[Activity]:
Beneath this task is a listing; retype all of it exactly.

──────── Source data ────────

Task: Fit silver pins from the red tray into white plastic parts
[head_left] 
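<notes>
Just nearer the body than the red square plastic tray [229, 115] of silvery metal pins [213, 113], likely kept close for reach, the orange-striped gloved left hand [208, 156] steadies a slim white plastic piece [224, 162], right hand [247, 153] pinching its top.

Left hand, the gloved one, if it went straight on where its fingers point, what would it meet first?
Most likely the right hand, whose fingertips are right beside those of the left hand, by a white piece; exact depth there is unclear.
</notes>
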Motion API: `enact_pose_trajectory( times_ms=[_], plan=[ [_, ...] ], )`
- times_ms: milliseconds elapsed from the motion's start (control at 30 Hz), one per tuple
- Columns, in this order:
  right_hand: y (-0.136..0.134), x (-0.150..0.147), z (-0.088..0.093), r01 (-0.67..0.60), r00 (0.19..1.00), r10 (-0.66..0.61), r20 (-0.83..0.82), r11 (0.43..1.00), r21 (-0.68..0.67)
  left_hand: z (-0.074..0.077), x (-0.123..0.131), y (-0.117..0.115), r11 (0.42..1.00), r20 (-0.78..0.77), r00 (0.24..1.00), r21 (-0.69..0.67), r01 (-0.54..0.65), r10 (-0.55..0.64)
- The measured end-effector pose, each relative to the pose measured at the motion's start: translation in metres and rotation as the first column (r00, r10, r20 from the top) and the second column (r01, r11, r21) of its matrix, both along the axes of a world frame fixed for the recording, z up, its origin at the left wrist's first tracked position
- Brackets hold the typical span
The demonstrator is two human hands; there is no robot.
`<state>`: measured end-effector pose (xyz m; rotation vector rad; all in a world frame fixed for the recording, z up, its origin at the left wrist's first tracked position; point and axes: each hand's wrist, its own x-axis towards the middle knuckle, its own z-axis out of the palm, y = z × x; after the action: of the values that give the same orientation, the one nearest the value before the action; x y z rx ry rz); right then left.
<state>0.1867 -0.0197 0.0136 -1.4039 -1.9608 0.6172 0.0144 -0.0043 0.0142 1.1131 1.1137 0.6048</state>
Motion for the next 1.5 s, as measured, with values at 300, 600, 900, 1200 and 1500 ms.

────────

[Exercise result]:
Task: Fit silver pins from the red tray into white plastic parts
[head_left] 
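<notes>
Just nearer the body than the red square plastic tray [229, 115] of silvery metal pins [213, 113], likely kept close for reach, the orange-striped gloved left hand [208, 156] steadies a slim white plastic piece [224, 162], right hand [247, 153] pinching its top.

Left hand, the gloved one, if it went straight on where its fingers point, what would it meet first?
Most likely the right hand, whose fingertips are right beside those of the left hand, by a white piece; exact depth there is unclear.
</notes>
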Motion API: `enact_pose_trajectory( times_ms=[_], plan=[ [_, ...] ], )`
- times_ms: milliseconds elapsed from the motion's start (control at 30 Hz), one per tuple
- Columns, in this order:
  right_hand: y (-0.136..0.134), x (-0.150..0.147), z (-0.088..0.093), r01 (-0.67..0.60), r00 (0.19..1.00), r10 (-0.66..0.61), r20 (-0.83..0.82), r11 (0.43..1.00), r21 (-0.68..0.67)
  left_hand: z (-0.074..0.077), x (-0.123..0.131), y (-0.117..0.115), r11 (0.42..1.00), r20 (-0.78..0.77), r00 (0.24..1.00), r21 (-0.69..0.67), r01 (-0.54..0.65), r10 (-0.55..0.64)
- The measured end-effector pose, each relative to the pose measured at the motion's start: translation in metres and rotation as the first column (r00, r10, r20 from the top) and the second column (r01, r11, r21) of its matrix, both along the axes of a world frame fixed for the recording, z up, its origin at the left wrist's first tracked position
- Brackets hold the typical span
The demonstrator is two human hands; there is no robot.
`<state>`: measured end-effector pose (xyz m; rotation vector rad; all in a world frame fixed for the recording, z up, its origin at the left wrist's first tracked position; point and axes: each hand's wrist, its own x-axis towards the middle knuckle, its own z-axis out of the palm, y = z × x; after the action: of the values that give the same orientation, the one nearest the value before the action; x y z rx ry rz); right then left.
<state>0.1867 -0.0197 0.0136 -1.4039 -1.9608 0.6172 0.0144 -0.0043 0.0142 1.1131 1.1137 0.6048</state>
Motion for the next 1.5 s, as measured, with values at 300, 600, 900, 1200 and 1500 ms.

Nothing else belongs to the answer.